═══ SUPPLIED INFORMATION ═══

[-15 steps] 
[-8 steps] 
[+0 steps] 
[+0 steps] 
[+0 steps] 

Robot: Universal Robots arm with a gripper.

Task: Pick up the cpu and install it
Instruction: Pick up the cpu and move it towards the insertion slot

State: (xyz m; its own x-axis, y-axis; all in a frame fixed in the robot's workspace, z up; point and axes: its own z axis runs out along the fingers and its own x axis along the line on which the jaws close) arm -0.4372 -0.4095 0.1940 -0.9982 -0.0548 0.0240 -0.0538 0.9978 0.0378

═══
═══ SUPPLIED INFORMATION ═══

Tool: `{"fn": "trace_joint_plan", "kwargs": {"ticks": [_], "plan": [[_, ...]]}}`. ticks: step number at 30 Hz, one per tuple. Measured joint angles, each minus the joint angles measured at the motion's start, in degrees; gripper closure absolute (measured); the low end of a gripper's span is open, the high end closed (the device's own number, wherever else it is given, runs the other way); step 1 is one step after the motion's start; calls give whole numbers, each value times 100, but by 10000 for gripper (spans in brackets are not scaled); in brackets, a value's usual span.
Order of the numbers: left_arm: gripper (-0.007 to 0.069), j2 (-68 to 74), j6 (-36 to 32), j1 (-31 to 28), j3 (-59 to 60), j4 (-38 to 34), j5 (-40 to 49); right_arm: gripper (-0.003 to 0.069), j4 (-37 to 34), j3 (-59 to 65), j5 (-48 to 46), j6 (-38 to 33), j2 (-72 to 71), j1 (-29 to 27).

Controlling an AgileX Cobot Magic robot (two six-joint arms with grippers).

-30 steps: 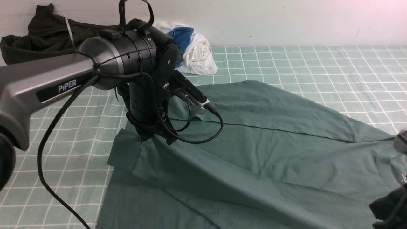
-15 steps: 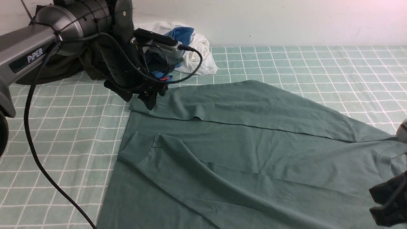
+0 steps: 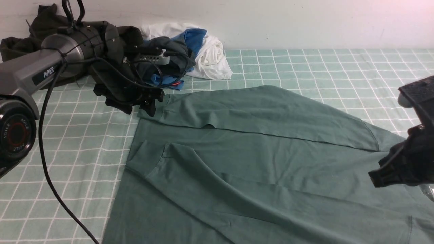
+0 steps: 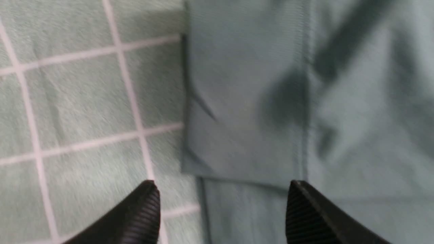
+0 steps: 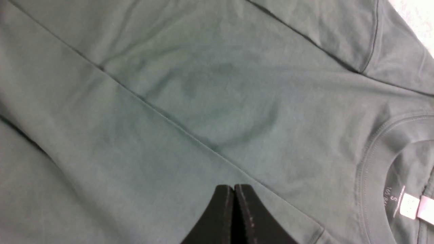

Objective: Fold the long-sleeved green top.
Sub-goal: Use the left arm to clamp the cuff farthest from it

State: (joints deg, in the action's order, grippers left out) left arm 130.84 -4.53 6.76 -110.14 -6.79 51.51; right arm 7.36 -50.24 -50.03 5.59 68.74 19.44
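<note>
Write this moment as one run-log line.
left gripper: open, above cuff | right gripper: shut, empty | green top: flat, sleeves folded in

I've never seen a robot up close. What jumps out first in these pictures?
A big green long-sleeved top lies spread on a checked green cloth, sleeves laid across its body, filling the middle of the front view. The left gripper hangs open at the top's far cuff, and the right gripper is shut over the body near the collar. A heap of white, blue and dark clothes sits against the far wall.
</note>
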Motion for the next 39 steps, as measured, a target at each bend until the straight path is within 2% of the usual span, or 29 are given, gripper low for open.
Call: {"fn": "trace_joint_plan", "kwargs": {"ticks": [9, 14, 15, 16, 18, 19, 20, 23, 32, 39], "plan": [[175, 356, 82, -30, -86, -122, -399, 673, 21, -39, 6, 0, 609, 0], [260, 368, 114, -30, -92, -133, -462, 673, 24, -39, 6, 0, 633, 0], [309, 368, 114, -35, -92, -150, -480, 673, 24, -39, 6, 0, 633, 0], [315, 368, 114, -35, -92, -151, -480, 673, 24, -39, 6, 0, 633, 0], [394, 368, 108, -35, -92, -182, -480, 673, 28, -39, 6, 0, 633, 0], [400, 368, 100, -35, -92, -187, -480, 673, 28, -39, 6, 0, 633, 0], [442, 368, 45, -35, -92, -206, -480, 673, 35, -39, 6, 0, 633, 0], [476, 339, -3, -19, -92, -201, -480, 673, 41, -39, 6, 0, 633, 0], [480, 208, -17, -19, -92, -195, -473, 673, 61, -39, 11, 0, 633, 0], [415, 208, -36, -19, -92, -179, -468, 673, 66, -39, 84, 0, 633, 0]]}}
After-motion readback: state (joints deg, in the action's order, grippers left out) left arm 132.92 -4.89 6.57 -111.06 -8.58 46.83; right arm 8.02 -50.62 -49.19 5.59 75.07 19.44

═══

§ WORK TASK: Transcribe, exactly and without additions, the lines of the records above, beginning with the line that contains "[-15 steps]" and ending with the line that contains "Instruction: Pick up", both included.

§ OUTPUT OF THE TASK:
[-15 steps] 
[-8 steps] 
[+0 steps] 
[+0 steps] 
[+0 steps] 

Robot: Universal Robots arm with a gripper.

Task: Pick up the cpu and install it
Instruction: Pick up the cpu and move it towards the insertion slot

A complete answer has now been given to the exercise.